Clinical Pearl #6: Overview of Hip Diagnoses
Now that we have a better understanding of various contributing factors related to “hip issues or insufficiencies” as noted in previous pearls, let’s discuss hip diagnoses in a way that’s understandable. These diagnoses result from a physician consultation, and typically involve an x-ray and/or MRI. Hip orthopedic specialists can give you a preliminary diagnosis without radiologic testing due to the number of hips they see daily, and order tests for confirmation. When discussing results, terms will be introduced like “femoroacetabular impingement”, or FAI, “torn labrum”, “dysplasia”’, “borderline dysplasia”, “partial tear of (a muscle)” to name a few. Below introduces some of these common diagnoses.
Femoroacetabular Impingement, FAI:
Impingement happens when two things come together and create abnormal strain, stress or a pinch-like result. FAI results when the body produces extra bone around the neck of the femur and/or around the acetabulum. This commonly happens during adolescent years, or by the time we reach our 20s. The onset of pain may present as a teen or at a later age. This condition contributes to less joint movement in certain ranges as the extra bone comes into contact on each side of the joint sooner than if it wasn’t present. This creates abnormal mechanics and can contribute to a torn labrum or injury to articular cartilage, or cartilage lining the joint.
Hip Labral Tear:
The labrum is a fibrocartilaginous ring around the acetabulum assisting with the stability and health within the joint. A torn labrum can be a result of a one time, abnormal but forceful blow. More commonly, it is caused by repetitive, abnormal forces over a long period of time. Anatomical issues, such as FAI or hip dysplasia, can be a contributing factor. Just about anyone with hip issues will have a torn labrum. Identifying the relationship between the tear and your anatomy is the important part if surgery may be a consideration.
This is insufficient bony coverage at the acetabulum, commonly seen in the anterior joint or lateral joint. Many times patients will hear this term, or that the socket is relatively shallow compared to “normal”. This contributes to micro instability over time which is difficult for the ligaments of the hip to control. Inherently, the hip relies on bony anatomy for optimal stability, and when this is lacking, the ligaments must do more with less. Musculature surrounding the hip also takes on a different role to help stability, contributing to pain and dysfunction. Borderline dysplasia has greater coverage than a dysplastic joint, but the amount of instability may still be a factor contributing to pain and dysfunction.
Muscle tears can result from an acute injury, a quick overstretch in a weighted position. They can also be caused by a chronic condition due to excess, abnormal strain on a tendon. This chronicity coincides with long standing faulty mechanics and/or muscle dysfunction around the hip. A torn muscle can be a primary source of pain in which an MRI is ordered, such as upper hamstring pain with an MRI finding of partial tearing of the hamstring tendon. An MRI for the hip may also diagnose small, partial tears of other muscles around the joint. While this may be an “incidental finding”, one which wasn’t anticipated but is present, it may or may not be a contributing factor in pain. And, an incidental finding of a small muscle tear can be treated with conservative management, including physical therapy. Consult your physician regarding any muscle tear to identify if it needs surgical repair.
This type of cartilage is located within every joint of the body. If you have ever seen the joint at the end of a chicken leg, even if you are vegan, it is the shiny, white, smooth substance along that joint surface. Articular cartilage helps joints with shock absorption and nutrition. Shearing forces related to FAI or micro instability with dysplasia can contribute to articular cartilage damage. While the body cannot reproduce or fix articular cartilage tears, a surgical procedure called a microfracture is commonly used to try to “fix” the damage. Consult your surgeon for more information.

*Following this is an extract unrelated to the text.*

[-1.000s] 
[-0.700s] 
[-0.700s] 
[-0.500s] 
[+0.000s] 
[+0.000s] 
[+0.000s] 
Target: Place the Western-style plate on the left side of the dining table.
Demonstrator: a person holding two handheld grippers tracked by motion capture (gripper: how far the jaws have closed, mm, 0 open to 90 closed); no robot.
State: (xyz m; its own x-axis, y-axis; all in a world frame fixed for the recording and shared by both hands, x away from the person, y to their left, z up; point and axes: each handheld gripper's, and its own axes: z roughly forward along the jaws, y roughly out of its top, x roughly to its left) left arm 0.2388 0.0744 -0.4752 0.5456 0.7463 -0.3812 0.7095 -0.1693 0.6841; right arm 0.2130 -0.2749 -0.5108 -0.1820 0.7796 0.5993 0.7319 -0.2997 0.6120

This is an excess rotatory condition within the actual femur bone affecting the angulation of the neck, therefore how the head of the femur interfaces with the hip socket. This is also known as femoral anteverion or retroversion, depending on the direction of the excess rotation. An example of femoral anteversion is when an adult can “W sit” where the pelvis sits comfortably while the lower legs are to the outside of the pelvis, and difficulty sitting “criss cross applesauce”.

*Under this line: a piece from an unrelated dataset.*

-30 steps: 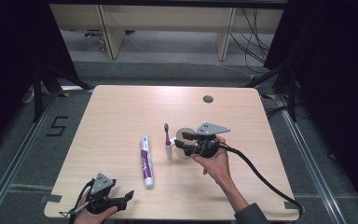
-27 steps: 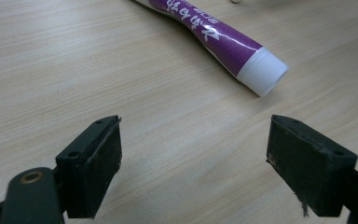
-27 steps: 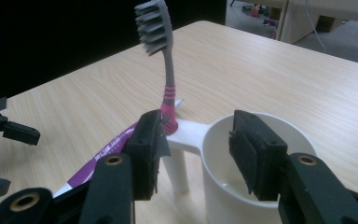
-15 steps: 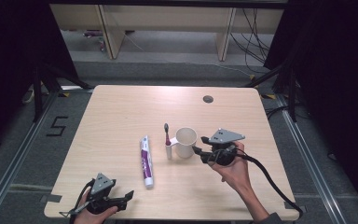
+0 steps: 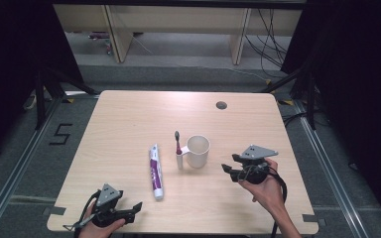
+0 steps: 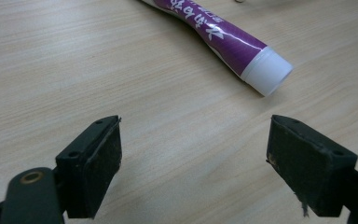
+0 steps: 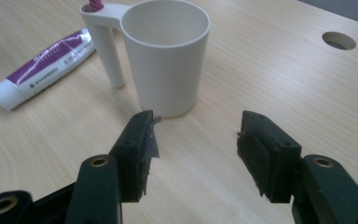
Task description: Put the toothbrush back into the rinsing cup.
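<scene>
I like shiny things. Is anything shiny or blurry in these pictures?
In the left gripper view, the tube has a bright streak of glare along its purple side, and its far end looks soft. In the right gripper view, the cup is sharp, while the near jaws blur a little. In the high view, the table is evenly lit and the room around it is dark.

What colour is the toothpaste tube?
The toothpaste tube is purple with a white cap, clearest in the left gripper view.
</scene>
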Demonstrator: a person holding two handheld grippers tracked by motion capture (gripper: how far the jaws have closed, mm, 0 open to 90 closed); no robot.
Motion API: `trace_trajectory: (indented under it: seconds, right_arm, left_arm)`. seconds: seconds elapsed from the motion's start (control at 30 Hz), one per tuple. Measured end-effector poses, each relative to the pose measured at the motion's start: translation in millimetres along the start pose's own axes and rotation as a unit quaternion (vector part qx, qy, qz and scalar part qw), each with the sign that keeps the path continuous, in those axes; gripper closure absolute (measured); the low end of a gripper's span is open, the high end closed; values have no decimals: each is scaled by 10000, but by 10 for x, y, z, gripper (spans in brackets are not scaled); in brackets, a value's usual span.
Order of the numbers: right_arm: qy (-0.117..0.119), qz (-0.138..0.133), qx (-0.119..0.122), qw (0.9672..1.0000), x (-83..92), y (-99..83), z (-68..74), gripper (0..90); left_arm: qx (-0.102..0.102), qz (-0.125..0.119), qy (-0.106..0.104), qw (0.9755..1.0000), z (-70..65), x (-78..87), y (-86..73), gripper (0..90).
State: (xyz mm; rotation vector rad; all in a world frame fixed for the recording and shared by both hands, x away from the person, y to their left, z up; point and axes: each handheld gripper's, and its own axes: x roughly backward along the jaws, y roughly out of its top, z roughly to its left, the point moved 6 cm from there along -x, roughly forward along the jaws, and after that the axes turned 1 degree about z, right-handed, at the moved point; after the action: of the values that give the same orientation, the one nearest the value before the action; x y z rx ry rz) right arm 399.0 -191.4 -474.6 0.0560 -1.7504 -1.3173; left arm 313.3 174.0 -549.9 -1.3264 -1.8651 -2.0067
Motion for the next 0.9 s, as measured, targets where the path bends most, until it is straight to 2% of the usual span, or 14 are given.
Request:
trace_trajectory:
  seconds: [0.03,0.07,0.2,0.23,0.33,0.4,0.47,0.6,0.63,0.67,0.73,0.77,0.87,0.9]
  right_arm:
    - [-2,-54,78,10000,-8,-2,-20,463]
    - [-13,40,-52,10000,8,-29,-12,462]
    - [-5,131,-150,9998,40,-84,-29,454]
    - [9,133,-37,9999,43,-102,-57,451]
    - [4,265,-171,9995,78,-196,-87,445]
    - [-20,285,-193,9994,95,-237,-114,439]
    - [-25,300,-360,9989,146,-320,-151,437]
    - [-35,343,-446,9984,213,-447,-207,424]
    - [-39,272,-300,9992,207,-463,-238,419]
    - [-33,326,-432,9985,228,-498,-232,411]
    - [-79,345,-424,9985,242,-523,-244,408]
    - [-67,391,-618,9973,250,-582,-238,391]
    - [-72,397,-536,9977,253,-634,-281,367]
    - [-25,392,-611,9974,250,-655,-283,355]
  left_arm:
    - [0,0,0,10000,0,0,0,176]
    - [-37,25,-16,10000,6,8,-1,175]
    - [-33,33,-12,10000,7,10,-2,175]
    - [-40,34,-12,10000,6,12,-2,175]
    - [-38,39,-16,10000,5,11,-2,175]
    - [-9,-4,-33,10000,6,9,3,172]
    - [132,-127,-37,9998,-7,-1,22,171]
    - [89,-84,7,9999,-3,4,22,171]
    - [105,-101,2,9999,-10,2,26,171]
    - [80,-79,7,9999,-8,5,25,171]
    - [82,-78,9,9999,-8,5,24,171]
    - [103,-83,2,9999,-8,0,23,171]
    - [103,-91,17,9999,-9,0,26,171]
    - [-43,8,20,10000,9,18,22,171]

Due to the nature of anatomical differences with FAI and/or dysplasia, there is a variety of the capacity for individuals to engage and use muscles sufficiently. The body may have learned a long time ago how to use these muscles through learned compensatory mechanisms compared to someone who has neither of these issues. These patterns of movement can contribute to greater loads and stains on tendons as specific muscles local to the hip are unable to do their job sufficiently. While physical therapy can help assess these issues, and work with you conservatively to help improve these movement patterns and muscle activation, it will not “fix” underlying issues of a torn labrum or hip dysplasia. Altering the joint mechanics through muscle activation, controlled mobility or improved stability can change force distribution within a joint, thus potentially lessening pain.